**EXERCISE AIM**
The only acceptable reply is the number of lines in the material below that hold "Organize".

**LISTED RECORDS**
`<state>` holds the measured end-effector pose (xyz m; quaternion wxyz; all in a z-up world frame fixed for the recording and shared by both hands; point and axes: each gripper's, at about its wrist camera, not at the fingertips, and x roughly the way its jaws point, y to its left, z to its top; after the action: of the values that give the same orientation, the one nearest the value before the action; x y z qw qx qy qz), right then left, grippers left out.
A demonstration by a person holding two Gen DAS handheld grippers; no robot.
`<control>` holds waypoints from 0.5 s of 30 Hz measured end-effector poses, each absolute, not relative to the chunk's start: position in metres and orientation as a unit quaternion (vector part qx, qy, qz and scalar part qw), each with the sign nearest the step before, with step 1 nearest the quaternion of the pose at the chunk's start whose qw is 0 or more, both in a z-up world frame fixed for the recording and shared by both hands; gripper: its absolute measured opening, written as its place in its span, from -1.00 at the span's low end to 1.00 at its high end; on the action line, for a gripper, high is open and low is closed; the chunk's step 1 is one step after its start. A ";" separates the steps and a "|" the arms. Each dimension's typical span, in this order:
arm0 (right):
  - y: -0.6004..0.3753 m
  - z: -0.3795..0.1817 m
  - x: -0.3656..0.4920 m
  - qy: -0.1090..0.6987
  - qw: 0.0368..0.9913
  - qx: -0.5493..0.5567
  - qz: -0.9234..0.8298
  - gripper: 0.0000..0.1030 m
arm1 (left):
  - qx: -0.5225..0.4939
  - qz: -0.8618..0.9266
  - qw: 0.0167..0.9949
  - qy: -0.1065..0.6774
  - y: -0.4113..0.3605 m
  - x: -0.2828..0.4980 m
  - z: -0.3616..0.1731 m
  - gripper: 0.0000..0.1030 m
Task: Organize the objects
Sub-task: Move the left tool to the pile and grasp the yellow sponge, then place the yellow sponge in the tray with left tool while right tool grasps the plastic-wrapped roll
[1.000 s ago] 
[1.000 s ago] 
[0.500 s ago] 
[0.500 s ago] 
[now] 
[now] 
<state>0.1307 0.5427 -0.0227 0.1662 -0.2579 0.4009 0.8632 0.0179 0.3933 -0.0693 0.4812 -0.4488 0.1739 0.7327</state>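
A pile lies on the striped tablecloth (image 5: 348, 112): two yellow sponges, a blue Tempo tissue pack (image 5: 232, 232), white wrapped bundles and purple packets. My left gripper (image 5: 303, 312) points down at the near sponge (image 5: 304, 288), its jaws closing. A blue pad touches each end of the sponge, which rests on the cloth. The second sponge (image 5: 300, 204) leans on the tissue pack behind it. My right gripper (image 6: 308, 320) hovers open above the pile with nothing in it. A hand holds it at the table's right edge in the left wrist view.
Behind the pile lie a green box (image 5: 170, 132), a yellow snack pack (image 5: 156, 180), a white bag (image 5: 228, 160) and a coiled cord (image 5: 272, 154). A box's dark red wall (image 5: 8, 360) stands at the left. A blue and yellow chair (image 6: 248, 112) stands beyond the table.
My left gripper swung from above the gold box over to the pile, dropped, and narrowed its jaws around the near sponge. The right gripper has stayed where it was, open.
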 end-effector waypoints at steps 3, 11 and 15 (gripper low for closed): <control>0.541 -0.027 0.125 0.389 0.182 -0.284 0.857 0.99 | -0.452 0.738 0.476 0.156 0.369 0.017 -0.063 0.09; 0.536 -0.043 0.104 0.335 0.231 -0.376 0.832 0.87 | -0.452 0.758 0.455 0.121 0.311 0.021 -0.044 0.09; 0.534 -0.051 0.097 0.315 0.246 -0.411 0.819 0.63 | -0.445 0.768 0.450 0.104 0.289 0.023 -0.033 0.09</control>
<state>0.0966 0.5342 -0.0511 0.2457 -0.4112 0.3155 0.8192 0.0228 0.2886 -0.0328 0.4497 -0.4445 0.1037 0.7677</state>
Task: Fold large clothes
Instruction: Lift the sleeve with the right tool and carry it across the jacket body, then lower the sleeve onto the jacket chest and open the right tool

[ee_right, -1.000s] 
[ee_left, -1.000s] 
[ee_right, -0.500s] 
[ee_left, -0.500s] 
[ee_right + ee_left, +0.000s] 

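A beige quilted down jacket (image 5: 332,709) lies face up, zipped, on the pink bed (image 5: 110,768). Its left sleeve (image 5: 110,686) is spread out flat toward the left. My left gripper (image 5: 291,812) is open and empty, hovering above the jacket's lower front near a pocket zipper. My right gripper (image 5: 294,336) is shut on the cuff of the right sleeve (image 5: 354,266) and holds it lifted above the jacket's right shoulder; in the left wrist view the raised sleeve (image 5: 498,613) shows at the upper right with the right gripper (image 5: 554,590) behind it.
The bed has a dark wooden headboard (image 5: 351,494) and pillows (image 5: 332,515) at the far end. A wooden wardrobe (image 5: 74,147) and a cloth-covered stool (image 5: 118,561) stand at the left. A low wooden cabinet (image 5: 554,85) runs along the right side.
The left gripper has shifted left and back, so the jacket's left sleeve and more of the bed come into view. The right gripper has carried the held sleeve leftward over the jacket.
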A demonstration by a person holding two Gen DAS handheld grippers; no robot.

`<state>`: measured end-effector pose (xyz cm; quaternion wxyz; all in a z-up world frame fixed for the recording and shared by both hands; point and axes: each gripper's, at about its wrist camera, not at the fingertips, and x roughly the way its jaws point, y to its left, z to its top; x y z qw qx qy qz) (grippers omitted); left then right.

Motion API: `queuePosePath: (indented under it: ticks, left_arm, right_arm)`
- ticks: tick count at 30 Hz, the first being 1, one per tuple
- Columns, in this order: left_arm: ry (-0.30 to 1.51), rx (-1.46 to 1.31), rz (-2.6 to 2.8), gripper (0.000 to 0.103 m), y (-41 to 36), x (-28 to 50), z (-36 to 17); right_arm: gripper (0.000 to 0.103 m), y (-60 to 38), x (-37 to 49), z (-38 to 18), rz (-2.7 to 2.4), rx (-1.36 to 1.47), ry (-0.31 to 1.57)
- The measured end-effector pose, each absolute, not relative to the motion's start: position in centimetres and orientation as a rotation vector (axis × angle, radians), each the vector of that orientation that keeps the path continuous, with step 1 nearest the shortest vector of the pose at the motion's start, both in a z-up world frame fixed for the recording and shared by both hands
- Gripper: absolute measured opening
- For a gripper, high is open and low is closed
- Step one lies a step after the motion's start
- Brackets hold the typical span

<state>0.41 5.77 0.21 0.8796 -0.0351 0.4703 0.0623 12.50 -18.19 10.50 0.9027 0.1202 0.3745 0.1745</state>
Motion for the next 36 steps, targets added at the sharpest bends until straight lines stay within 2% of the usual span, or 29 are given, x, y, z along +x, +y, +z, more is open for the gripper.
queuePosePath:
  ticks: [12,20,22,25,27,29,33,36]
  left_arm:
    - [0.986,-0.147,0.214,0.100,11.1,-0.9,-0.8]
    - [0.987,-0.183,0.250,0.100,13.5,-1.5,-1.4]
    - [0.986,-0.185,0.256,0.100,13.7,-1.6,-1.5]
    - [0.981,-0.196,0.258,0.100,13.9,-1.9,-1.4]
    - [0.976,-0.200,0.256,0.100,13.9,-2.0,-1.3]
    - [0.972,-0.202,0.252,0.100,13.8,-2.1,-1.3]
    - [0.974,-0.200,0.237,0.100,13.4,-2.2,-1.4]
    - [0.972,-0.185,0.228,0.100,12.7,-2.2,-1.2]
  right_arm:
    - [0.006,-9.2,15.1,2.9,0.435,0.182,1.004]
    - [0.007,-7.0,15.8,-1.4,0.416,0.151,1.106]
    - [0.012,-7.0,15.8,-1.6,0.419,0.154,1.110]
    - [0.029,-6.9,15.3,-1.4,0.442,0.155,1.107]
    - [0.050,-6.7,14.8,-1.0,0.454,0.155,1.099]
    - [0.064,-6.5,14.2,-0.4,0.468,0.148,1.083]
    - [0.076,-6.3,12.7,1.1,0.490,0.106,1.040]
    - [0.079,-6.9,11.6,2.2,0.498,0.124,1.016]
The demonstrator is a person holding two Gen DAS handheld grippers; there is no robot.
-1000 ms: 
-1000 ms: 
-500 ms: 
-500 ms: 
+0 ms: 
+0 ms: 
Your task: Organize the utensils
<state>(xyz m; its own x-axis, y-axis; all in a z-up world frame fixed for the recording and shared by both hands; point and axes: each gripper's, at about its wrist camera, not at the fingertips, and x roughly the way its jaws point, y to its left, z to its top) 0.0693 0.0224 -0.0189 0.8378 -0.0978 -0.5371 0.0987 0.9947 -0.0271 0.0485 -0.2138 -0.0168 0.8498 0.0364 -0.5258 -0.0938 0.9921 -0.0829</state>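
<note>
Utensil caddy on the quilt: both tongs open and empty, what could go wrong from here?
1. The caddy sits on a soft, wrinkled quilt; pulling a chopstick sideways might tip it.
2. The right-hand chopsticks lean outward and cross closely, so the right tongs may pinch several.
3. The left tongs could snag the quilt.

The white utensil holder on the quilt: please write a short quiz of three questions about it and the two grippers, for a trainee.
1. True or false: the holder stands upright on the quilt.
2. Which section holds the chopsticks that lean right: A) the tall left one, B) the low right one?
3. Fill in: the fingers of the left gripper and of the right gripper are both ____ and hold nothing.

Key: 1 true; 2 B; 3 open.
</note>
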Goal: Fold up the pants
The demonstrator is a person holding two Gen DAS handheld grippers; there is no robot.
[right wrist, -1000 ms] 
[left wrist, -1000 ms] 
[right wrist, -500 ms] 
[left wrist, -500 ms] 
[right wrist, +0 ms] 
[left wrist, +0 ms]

**RESPONSE AREA**
2